Task to carry out >>
If a line in the material below has the string "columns", copy it out.

Extracted entries >>
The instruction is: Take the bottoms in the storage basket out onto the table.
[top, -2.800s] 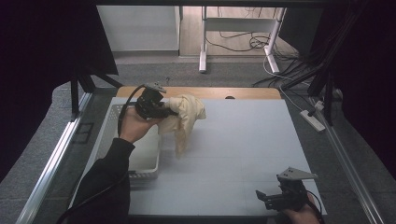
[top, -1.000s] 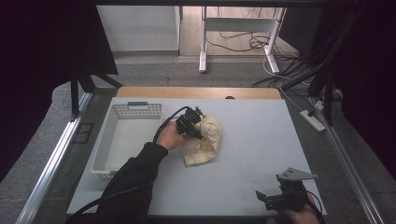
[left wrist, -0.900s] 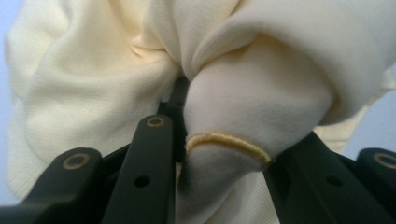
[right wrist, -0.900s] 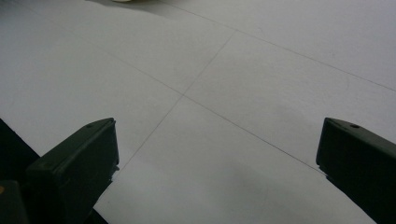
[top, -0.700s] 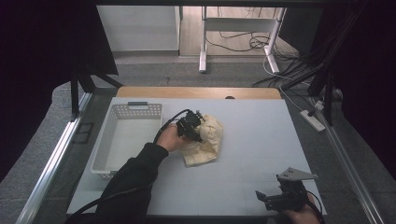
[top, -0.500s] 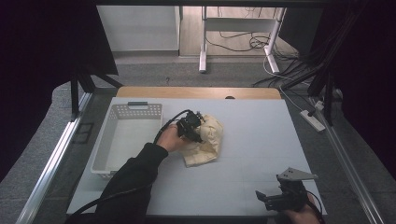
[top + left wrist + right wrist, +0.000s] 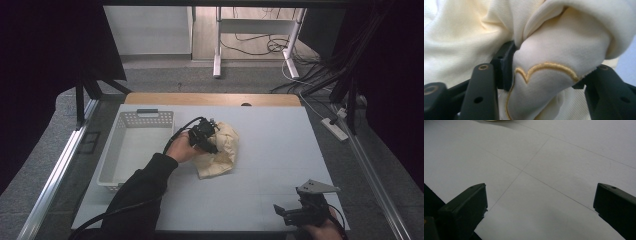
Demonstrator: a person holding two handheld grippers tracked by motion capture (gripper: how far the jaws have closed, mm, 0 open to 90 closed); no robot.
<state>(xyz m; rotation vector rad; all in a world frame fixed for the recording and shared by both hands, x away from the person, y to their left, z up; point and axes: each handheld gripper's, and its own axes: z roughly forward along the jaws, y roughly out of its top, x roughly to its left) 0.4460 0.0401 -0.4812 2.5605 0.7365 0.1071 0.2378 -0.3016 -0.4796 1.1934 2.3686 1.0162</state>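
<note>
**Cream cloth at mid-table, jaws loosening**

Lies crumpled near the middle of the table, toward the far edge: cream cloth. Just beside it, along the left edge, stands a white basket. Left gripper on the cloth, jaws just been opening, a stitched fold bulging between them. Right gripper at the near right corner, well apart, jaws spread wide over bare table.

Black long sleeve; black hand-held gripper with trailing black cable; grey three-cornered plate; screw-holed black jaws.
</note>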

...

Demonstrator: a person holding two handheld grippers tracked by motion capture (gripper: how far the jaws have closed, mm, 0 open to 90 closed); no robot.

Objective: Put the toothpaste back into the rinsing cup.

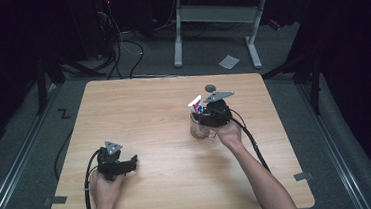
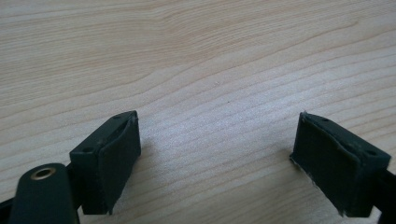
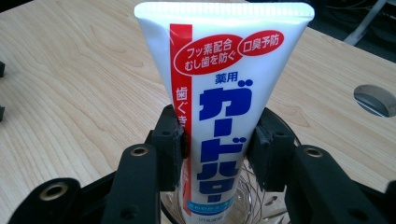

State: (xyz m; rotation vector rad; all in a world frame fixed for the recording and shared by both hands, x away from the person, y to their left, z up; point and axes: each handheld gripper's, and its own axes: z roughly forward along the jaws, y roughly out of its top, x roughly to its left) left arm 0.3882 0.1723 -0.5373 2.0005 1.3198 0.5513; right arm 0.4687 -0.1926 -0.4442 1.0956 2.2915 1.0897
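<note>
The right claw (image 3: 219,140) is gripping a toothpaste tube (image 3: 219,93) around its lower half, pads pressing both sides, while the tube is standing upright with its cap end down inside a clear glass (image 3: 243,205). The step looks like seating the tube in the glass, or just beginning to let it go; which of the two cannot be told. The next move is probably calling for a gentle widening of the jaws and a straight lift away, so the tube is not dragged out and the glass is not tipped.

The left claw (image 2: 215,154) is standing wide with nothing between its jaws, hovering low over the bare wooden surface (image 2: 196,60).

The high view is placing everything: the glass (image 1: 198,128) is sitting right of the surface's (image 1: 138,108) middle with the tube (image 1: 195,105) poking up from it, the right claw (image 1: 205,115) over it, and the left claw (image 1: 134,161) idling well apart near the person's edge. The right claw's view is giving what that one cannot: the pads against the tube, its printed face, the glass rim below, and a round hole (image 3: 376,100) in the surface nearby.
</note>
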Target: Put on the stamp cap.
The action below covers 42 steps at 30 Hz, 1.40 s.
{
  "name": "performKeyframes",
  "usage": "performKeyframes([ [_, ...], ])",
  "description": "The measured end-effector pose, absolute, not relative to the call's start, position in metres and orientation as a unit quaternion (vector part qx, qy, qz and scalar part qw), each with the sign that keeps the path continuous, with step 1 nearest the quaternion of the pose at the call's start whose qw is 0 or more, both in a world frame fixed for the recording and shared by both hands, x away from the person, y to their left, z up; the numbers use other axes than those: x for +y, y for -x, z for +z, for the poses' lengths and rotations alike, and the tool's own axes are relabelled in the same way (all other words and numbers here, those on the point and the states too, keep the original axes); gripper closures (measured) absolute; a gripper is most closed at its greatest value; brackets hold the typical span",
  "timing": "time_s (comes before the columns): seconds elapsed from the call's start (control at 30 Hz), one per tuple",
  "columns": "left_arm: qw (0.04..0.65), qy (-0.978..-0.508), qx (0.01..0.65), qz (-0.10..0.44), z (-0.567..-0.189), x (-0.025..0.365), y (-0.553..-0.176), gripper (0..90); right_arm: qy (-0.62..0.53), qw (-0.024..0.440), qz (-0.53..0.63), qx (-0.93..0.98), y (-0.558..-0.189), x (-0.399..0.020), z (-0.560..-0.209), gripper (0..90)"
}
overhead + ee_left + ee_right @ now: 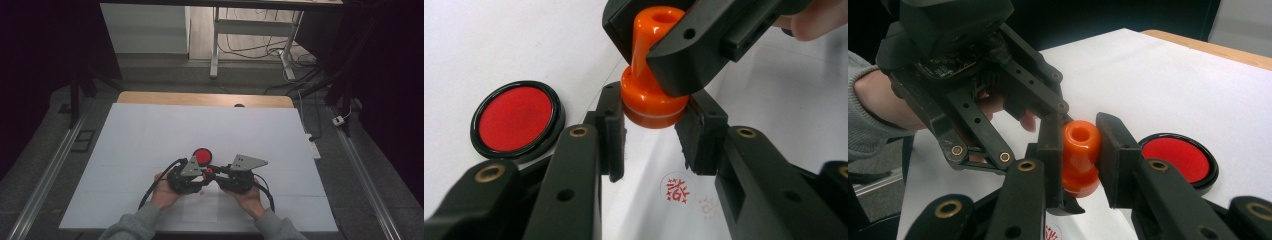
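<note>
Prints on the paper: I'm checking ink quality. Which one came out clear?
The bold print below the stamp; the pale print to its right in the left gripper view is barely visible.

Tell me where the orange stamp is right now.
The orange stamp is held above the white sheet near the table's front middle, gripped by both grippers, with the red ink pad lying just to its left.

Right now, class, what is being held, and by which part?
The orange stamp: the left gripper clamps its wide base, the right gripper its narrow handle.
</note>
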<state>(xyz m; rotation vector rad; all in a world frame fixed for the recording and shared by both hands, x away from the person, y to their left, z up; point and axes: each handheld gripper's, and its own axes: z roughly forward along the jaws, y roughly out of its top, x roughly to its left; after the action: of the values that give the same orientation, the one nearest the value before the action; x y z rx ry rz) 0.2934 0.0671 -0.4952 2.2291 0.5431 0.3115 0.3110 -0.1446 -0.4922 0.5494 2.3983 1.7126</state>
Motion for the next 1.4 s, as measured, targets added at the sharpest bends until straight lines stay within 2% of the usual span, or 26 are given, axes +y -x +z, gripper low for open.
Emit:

Answer area >>
  "timing": "time_s (comes before the columns): seconds elapsed from the call's start (control at 30 Hz), one per tuple",
  "columns": "left_arm: qw (0.04..0.65), qy (-0.978..-0.508), qx (0.01..0.65), qz (-0.10..0.44), z (-0.567..-0.189), x (-0.025..0.365), y (-0.553..-0.176), gripper (0..90); right_arm: qy (-0.62..0.53), qw (-0.024..0.440), qz (-0.53..0.63), qx (-0.93..0.98), y (-0.558..-0.189), x (-0.399..0.020), z (-0.560..-0.209), gripper (0..90)"

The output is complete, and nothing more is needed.